Bolden became an activist well before the re-emergence of the civil rights movement in the 1960s. In the late 1940s, Bolden refused a request from her boss, a white woman, to stay late and wash the dishes. Her boss alerted local police, who responded by taking her to a county jail for a psychiatric evaluation. In an oral history interview from 1995, Bolden recalled the severity of the incident. "They told me I was crazy because I had talked back to a white woman, and called in some psychiatrists to prove it," said Bolden. "A white woman’s word was gospel, and two psychiatrists actually thought I was crazy… This was the way you got locked up…This was the system."
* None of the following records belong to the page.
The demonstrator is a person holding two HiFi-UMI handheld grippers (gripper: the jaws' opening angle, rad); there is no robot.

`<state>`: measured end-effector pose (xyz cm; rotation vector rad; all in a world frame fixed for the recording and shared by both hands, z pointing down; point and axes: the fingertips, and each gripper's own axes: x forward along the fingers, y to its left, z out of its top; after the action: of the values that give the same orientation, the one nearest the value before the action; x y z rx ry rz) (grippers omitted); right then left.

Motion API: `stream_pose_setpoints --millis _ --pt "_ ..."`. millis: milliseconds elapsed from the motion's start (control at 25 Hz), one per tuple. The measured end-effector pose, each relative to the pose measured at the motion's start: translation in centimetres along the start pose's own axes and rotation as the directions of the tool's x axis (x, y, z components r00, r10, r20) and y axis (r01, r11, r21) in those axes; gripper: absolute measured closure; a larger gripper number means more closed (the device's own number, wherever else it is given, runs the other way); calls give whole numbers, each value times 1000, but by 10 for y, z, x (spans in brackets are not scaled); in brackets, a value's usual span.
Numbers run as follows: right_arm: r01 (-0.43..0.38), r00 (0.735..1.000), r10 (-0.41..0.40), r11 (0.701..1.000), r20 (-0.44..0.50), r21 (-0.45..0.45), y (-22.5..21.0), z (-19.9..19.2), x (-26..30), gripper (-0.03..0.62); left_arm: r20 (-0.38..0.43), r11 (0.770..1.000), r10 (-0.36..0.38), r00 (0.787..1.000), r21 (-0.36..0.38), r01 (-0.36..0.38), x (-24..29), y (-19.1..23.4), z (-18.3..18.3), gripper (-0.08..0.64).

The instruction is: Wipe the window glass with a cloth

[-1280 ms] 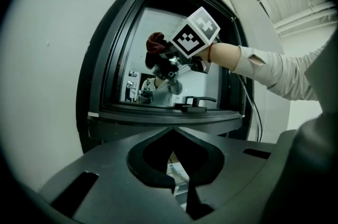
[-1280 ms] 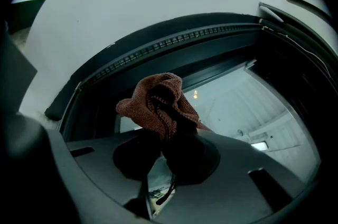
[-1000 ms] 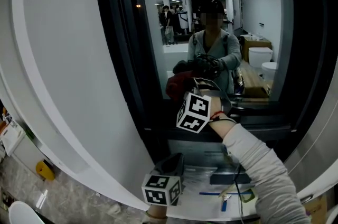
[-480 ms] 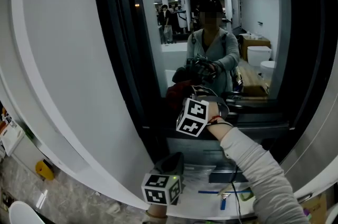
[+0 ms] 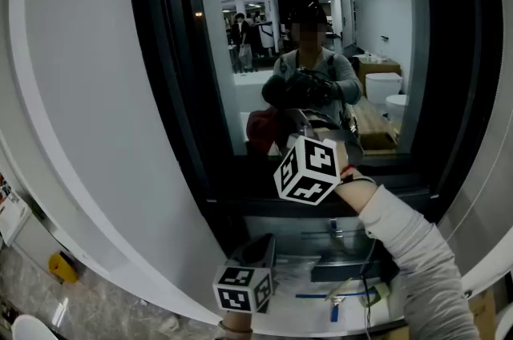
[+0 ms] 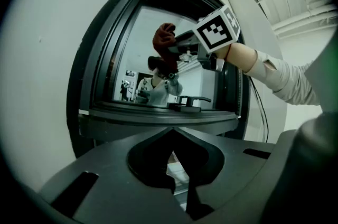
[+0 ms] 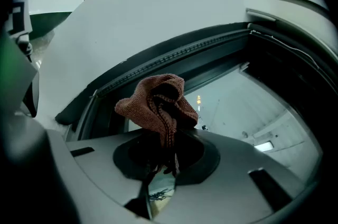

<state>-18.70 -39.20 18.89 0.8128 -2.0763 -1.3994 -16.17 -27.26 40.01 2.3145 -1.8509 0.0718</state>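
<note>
cloth [image 7: 157,105], rust-red and bunched, stands up past the tips of the right gripper [image 7: 161,157], whose jaws are pinched together on its lower folds. the bundle sits right at the window glass [image 5: 377,34] just ahead of those jaws, low on the pane. a dark window frame [image 5: 172,90] rings the glass, with a white wall [image 5: 88,90] curving off to the jaws' left. the pane mirrors a bright room with ceiling lights. the left gripper [image 6: 171,165] hangs lower, its jaws drawn almost together with only a sliver between them and nothing held. beyond and above them lie the dark sill [image 6: 158,112] and a window handle [image 6: 193,100].
</note>
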Motion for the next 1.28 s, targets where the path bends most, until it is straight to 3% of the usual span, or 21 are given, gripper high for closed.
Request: stream_pose_setpoints --millis 240,600,760,1080,1200,1280 --pt "151 988 -151 986 6 -67 -93 1 -41 531 -8 999 -34 999 11 34 15 -10 1 555" --pt "365 925 -380 908 -33 -208 -226 0 -83 531 -12 997 -69 998 22 69 39 -15 5 555" --pt "435 883 -467 855 -54 -283 -275 -5 -90 531 -14 997 -78 997 21 78 48 -17 7 555" --pt "598 769 -637 746 -54 -293 -373 2 -111 531 -10 995 -93 996 22 93 65 -14 11 555" --pt "641 734 -675 725 -74 -252 -401 5 -117 531 -11 995 -94 996 24 94 71 -10 12 555" --pt "645 725 -680 725 -105 -240 -411 0 -115 531 -9 995 -92 996 24 92 74 -8 13 555"
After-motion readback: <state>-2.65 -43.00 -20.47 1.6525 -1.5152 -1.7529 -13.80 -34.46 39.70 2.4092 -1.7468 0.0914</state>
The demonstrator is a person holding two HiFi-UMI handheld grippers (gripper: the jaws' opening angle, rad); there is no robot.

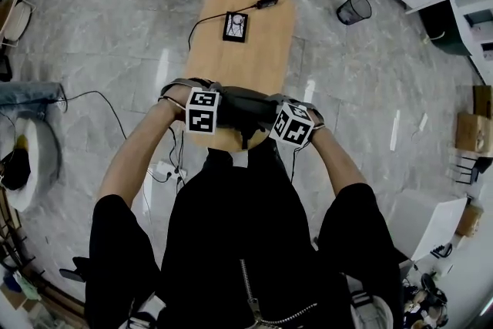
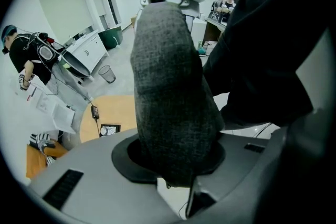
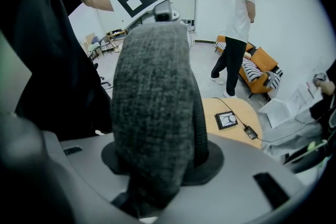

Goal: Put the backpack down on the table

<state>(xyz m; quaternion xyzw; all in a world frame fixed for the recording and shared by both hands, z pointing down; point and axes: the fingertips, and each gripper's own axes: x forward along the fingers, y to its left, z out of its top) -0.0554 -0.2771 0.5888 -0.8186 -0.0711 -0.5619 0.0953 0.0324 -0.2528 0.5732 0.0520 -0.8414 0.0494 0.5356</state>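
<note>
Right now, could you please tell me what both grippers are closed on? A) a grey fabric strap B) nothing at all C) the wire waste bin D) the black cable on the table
A: a grey woven strap fills the gap between the jaws of the left gripper and the right gripper.
</note>
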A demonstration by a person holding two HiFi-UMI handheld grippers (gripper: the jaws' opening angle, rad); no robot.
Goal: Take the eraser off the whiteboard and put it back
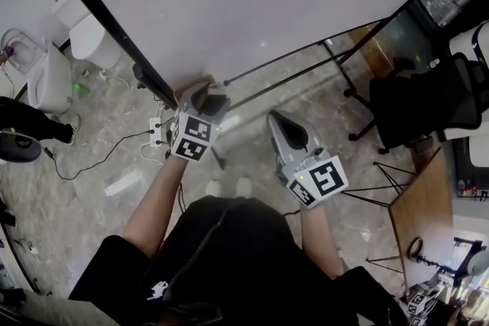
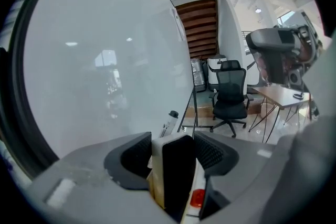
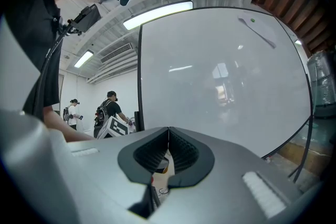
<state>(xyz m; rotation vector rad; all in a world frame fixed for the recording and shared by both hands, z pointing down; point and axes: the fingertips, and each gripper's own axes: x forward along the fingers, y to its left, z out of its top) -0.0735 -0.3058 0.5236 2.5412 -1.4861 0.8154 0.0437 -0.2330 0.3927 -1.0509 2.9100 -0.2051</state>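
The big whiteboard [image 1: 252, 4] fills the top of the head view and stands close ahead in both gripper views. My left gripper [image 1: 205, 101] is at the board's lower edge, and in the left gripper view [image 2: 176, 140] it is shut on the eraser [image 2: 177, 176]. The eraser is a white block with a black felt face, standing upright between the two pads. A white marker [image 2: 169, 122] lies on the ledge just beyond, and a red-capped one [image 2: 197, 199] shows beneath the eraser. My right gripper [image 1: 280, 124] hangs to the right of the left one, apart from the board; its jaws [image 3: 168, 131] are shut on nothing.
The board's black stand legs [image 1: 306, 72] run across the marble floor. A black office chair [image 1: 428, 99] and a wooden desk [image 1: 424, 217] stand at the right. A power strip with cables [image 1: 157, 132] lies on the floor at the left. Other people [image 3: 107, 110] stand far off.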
With the help of Dr. Martin Luther King Jr., Bolden was able to build relationships with families all over Atlanta. Women were able to open up to Bolden about their experiences as domestic workers. Life for domestic workers was very challenging. During the 1960s, domestic workers endured 13 hour workdays and received as little as $3.50. However, in 1968, Bolden started discussions with other unions about beginning to organize a national union for domestic workers. The union helped improve the wages and working conditions of domestic workers in Atlanta and served as an example for other domestic workers all across the country. Bolden eventually gathered 13,000 women from ten different cities, benefiting from job referrals and organizations. The union helped to increase wages and working conditions for domestic workers. Also members were taught how to work out problems with their employers. Bolden became an icon in Atlanta due to all the help that she gave to domestic workers. The records of this union are kept at the organization's office and in the Southern Labor Archives at Georgia State University. Under her leadership, the National Domestic Worker's Union fundamentally influenced the treatment of domestic workers. Bolden was central to actions that increased Atlanta wages by 33% over two years and won workers' compensation and Social Security rights for all domestic workers.

Bolden was also responsible for registering thousands of African Americans to vote. Her work improved the living conditions of many residents throughout Atlanta. Bolden's efforts gained the attention of the Nixon Administration and she was appointed to an advisory committee on social services and welfare.

== Personal life ==
Bolden married her first husband in 1941 but that ended in divorce. Later on, she married Abram Thompson and they had six children together- Frank, Avon Butts, Dorthy Ingram, Altermiece Gates, Abram and Anthony. To support her family, Bolden had to work in many different jobs including the Greyhound bus station, Linen Supply Company, Sears Roebuck, and Railroad Express. Although Bolden was a domestic worker, she did not accept jobs that did not involve child care. She loved working with children and seeing them develop into young adults. Bolden died in Atlanta on July 14, 2005.